● Problem statement
Only the pictures are to be left out; return the rest of the data exactly as it stands.

Collected material: Begin

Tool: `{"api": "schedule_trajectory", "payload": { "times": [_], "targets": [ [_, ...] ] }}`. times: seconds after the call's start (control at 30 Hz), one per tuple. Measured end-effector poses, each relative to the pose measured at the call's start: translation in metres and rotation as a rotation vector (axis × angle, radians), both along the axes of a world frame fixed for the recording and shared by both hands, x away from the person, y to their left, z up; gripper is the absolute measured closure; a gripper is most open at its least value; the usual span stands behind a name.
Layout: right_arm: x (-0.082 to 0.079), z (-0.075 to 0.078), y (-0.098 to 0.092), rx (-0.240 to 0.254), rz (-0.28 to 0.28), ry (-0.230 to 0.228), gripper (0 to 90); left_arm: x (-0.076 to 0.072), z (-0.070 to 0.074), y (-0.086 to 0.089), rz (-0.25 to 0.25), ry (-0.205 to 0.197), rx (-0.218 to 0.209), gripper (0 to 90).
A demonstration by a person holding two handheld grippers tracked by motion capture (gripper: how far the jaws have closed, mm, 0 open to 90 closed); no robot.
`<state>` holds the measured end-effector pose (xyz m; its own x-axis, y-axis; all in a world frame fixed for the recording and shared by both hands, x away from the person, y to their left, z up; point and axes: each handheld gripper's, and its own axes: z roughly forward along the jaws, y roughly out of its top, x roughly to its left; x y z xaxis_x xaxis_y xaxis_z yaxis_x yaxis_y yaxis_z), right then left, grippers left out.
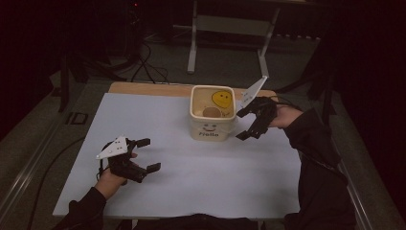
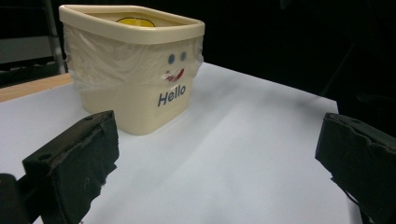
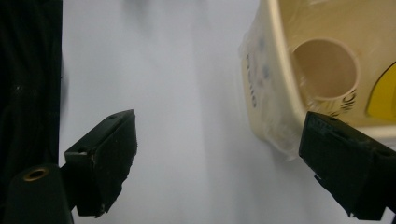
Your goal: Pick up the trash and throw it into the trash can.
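A: Item one, the container?

B: Cream-coloured square plastic tub (image 1: 212, 120) with rounded corners, printed with a small face and the word "Hello" on its front wall. It stands upright on the white sheet-covered table (image 1: 191, 182), towards the far edge and right of centre. In the left gripper view the tub (image 2: 133, 74) has a band of clear film wrapped about its upper wall.

A: Contents?

B: A yellow smiley-face item (image 1: 222, 98) at the far side inside, and a round pale cup or roll (image 1: 210, 112) at the near side. In the right gripper view that round item (image 3: 326, 70) shows as a hollow cylinder with dark lettering on its wall; what it is, I cannot tell.

A: Item two, left gripper?

B: Black two-jaw left gripper (image 1: 143, 154) with a grey three-cornered plate on top, held low over the near-left part of the table, well apart from the tub. Jaws stand wide apart, nothing between them.

A: Item three, right gripper?

B: Black two-jaw right gripper (image 1: 242, 124), likewise plated, just beside the tub's right wall. Jaws are spread wide and hold nothing; in its own view one jaw lies over the tub's rim and the other over bare table. Contact with the tub cannot be told.

A: Surroundings?

B: Dark floor, cables, a grey metal stand (image 1: 230, 28) beyond the table.
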<state>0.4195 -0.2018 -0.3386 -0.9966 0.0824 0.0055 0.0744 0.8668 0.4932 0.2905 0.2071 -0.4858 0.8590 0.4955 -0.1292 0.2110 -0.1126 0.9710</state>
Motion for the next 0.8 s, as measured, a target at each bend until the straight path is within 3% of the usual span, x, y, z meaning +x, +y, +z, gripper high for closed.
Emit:
{"api": "schedule_trajectory", "payload": {
  "times": [0.8],
  "targets": [
    [-0.020, -0.053, -0.030, 0.086, -0.075, 0.044, 11.7, 0.000, 0.000, 0.000, -0.001, 0.000, 0.000, 0.6]
  ]
}}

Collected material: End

● Result for this exercise
Tool: `{"api": "schedule_trajectory", "payload": { "times": [_], "targets": [ [_, ...] ] }}`. times: seconds after the call's start (control at 30 Hz), one per tuple. Measured end-effector poses, each relative to the pose measured at the call's start: translation in metres and rotation as a rotation vector (axis × angle, radians), both along the axes of a world frame fixed for the recording and shared by both hands, x away from the person, y to their left, z up; gripper is the absolute measured closure; a gripper is most open at its least value; the usual span stands behind a name.
Layout: right_arm: x (-0.082 to 0.079), z (-0.075 to 0.078), y (-0.098 to 0.092), rx (-0.240 to 0.254), rz (-0.28 to 0.28), ry (-0.230 to 0.228), gripper (0 to 90); left_arm: x (-0.076 to 0.072), z (-0.070 to 0.074), y (-0.086 to 0.089), rz (-0.25 to 0.25), ry (-0.205 to 0.197), rx (-0.218 to 0.209), gripper (0 to 90).
A demonstration by a person holding two handheld grippers tracked by motion capture (gripper: how far the jaws have closed, mm, 0 open to 90 closed); no robot.
`<state>` holds the measured end-effector pose (xyz m; its own x-axis, y-axis; all in a world frame fixed for the recording and shared by both hands, x away from the person, y to their left, z up; point and axes: each handheld gripper's, and its own axes: z roughly forward along the jaws, y roughly out of its top, x roughly to its left; x y z xaxis_x xaxis_y xaxis_z yaxis_x yaxis_y yaxis_z), right then left, grippers left out.
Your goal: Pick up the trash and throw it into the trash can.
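A: Item one, the container?

B: Cream-coloured square plastic tub (image 1: 212, 120) with rounded corners, printed with a small face and the word "Hello" on its front wall. It stands upright on the white sheet-covered table (image 1: 191, 182), towards the far edge and right of centre. In the left gripper view the tub (image 2: 133, 74) has a band of clear film wrapped about its upper wall.

A: Contents?

B: A yellow smiley-face item (image 1: 222, 98) at the far side inside, and a round pale cup or roll (image 1: 210, 112) at the near side. In the right gripper view that round item (image 3: 326, 70) shows as a hollow cylinder with dark lettering on its wall; what it is, I cannot tell.

A: Item two, left gripper?

B: Black two-jaw left gripper (image 1: 143, 154) with a grey three-cornered plate on top, held low over the near-left part of the table, well apart from the tub. Jaws stand wide apart, nothing between them.

A: Item three, right gripper?

B: Black two-jaw right gripper (image 1: 242, 124), likewise plated, just beside the tub's right wall. Jaws are spread wide and hold nothing; in its own view one jaw lies over the tub's rim and the other over bare table. Contact with the tub cannot be told.

A: Surroundings?

B: Dark floor, cables, a grey metal stand (image 1: 230, 28) beyond the table.
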<state>0.4195 -0.2018 -0.3386 -0.9966 0.0824 0.0055 0.0744 0.8668 0.4932 0.2905 0.2071 -0.4858 0.8590 0.4955 -0.1292 0.2110 -0.1126 0.9710</state>
Motion for the next 0.8 s, as measured, a target at each bend until the straight path is within 3% of the usual span, x, y, z meaning +x, +y, +z, gripper high for closed.
Emit:
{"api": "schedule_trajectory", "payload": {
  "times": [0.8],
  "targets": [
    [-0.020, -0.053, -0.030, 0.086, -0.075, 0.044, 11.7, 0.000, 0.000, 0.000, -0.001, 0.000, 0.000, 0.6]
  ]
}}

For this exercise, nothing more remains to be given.